The response must consist of the lines below from the one with "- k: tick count" through the one with "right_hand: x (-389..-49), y", exactly as they appear and with both ends kept.

### [Data excerpts]
+ + + + + + +

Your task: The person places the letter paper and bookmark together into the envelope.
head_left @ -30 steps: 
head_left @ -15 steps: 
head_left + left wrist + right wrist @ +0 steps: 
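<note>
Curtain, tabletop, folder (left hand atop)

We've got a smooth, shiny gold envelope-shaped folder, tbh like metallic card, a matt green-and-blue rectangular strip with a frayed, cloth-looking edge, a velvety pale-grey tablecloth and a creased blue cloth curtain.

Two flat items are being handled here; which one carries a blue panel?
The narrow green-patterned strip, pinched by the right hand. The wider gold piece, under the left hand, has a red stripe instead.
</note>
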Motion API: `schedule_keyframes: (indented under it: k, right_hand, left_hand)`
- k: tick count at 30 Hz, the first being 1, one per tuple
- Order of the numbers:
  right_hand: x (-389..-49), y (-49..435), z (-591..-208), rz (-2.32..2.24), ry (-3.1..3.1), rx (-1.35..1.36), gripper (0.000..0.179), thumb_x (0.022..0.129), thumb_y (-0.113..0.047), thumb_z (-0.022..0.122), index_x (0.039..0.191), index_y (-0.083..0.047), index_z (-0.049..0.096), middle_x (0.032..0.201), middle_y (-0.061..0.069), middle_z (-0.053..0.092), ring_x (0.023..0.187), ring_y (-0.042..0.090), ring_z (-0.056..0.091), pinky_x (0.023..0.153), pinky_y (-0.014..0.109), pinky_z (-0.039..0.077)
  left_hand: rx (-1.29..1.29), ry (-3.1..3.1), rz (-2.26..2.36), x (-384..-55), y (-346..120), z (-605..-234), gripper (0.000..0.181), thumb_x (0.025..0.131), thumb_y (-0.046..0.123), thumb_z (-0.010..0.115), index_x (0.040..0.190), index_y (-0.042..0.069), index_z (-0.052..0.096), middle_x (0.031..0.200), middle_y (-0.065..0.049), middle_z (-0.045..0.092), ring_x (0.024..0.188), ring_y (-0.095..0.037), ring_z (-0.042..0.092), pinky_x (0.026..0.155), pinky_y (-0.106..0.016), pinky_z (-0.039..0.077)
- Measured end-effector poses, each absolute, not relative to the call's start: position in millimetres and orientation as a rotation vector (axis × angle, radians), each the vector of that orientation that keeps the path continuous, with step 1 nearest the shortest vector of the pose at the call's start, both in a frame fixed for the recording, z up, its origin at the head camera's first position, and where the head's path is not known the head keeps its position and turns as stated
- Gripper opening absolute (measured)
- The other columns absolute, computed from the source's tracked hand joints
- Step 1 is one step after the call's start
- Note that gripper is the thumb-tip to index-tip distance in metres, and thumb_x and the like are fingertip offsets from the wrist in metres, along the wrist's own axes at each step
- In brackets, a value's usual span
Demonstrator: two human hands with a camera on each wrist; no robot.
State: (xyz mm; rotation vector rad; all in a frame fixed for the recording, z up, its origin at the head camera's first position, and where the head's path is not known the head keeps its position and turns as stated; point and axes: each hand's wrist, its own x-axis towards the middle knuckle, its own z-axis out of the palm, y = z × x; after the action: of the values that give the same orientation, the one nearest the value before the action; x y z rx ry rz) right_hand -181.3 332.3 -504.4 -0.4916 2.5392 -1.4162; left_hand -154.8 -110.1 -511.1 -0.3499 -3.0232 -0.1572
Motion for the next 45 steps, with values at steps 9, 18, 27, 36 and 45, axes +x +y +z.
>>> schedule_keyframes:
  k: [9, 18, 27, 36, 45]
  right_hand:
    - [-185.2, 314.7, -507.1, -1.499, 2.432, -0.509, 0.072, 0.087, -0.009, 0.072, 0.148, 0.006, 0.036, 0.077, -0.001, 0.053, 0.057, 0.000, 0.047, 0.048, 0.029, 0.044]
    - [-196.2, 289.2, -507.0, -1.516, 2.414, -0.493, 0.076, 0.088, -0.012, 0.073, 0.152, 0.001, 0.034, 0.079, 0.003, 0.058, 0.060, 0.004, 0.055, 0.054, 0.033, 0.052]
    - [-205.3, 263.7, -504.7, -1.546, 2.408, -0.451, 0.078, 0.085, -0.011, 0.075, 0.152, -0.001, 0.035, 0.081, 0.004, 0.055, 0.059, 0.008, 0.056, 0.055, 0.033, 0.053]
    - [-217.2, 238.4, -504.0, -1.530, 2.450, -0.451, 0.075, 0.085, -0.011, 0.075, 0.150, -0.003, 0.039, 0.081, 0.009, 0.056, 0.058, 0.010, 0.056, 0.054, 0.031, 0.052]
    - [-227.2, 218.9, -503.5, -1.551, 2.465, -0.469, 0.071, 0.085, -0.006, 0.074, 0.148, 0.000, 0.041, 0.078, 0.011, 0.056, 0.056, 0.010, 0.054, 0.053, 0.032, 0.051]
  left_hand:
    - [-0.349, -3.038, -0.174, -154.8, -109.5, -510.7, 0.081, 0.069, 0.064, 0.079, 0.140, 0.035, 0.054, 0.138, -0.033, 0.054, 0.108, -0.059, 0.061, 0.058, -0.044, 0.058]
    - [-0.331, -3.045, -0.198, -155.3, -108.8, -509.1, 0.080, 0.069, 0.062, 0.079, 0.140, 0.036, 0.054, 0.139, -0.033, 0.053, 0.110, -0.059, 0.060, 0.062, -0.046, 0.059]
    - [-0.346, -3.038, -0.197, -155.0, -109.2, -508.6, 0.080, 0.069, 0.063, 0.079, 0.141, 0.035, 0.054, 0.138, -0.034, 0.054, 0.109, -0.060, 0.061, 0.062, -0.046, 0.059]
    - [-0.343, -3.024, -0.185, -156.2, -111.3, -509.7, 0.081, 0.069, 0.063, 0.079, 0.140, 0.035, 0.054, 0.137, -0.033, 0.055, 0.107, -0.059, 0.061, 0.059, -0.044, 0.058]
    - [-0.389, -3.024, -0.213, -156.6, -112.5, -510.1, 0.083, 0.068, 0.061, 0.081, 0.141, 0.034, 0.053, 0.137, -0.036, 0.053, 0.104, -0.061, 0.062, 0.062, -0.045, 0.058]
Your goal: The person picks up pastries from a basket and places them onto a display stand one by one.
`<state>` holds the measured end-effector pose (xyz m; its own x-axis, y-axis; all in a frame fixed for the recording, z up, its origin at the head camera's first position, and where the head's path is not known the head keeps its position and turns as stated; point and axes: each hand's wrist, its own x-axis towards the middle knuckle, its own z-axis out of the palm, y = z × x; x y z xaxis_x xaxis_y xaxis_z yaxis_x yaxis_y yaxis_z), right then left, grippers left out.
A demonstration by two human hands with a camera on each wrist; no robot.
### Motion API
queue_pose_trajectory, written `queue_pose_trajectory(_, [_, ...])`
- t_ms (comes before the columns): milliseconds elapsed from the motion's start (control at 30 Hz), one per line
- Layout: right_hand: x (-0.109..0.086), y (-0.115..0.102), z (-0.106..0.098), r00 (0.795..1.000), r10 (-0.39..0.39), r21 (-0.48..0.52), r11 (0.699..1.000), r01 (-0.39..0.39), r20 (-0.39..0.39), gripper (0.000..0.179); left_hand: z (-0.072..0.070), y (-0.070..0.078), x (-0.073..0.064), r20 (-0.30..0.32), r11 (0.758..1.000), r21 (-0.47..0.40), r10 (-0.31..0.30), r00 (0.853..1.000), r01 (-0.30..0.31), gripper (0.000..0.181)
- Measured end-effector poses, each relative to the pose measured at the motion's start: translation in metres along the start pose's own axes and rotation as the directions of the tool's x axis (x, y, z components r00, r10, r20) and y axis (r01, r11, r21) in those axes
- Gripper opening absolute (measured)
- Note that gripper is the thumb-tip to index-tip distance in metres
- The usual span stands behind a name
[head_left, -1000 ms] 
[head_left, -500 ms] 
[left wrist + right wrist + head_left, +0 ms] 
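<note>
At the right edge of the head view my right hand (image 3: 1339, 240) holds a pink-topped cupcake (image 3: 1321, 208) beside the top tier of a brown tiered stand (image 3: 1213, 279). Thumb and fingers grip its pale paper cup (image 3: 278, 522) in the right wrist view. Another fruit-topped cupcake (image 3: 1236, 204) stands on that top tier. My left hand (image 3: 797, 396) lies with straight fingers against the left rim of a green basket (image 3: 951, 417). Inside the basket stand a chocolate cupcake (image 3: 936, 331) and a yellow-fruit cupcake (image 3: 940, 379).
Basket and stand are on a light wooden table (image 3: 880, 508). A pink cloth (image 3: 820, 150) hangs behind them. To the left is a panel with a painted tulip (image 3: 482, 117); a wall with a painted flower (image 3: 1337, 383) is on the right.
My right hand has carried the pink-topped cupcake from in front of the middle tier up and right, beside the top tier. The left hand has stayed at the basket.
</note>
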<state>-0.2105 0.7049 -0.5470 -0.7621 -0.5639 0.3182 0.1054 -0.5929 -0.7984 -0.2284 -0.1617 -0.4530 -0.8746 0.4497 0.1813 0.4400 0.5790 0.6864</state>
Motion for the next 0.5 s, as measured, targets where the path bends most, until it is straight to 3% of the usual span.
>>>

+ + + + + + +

### [Reply]
- k: tick count at 30 Hz, the first being 1, one per tuple
- Order of the numbers:
  right_hand: x (-389..-49), y (-49..435), z (-591..-208), rz (-2.32..2.24), ry (-3.1..3.1), rx (-1.35..1.36), gripper (0.000..0.179), thumb_x (0.022..0.129), thumb_y (-0.113..0.047), thumb_z (-0.022..0.122), index_x (0.039..0.191), index_y (-0.083..0.047), index_z (-0.049..0.096), middle_x (0.032..0.201), middle_y (-0.061..0.069), middle_z (-0.053..0.092), ring_x (0.023..0.187), ring_y (-0.042..0.090), ring_z (-0.056..0.091), pinky_x (0.023..0.153), pinky_y (-0.014..0.109), pinky_z (-0.039..0.077)

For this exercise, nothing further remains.